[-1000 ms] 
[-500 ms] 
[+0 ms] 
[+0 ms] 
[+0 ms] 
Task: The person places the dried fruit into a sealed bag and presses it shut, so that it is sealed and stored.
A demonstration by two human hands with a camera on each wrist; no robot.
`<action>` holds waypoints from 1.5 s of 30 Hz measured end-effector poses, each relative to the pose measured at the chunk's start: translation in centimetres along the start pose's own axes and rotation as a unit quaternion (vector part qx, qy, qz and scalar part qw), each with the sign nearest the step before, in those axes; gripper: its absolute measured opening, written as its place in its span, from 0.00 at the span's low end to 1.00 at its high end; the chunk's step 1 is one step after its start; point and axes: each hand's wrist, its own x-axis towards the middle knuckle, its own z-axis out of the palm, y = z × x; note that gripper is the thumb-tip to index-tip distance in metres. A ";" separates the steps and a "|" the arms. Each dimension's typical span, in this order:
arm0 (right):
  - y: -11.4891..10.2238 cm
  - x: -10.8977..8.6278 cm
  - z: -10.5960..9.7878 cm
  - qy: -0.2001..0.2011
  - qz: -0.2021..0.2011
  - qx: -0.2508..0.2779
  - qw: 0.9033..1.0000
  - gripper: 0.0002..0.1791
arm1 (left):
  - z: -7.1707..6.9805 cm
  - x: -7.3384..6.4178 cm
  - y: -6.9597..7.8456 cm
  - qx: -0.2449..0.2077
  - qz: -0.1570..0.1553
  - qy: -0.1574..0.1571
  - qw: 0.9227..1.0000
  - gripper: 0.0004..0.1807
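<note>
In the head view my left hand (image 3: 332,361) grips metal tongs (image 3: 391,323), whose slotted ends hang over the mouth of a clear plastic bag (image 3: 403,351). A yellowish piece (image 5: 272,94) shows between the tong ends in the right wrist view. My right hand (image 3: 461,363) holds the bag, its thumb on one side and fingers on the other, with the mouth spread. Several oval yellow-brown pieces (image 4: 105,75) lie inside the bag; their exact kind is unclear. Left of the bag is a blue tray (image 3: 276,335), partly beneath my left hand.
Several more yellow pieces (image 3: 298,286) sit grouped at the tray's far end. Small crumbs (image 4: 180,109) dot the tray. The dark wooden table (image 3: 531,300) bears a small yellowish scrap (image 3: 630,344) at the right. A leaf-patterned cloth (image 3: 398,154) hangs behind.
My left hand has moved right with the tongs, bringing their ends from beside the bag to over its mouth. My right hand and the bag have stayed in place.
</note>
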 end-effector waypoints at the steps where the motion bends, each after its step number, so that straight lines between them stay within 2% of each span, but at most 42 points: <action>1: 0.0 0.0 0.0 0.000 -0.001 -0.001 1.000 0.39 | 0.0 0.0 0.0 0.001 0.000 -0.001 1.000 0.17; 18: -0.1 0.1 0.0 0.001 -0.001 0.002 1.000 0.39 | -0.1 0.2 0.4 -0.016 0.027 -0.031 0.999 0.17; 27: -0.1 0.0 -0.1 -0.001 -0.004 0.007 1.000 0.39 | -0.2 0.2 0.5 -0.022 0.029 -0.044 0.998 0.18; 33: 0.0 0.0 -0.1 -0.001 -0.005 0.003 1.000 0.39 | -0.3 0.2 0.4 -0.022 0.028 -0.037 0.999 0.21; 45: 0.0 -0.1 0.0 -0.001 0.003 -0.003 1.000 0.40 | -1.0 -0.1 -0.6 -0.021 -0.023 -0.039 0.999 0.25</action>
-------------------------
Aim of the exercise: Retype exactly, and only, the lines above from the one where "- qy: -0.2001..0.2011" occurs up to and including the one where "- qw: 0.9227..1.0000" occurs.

Result below:
  - qy: -0.2001..0.2011
  - qz: -0.2021..0.2011
  - qx: -0.2508..0.2779
  - qw: 0.9033..1.0000
  - gripper: 0.0002..0.1791
arm1 (left):
  - z: -7.1707..6.9805 cm
  - x: -7.3384..6.4178 cm
  - y: -6.9597..7.8456 cm
  - qx: -0.2449..0.2077
  - qz: -0.1570..0.1553
  - qy: -0.1574..0.1571
  - qw: 0.9227..1.0000

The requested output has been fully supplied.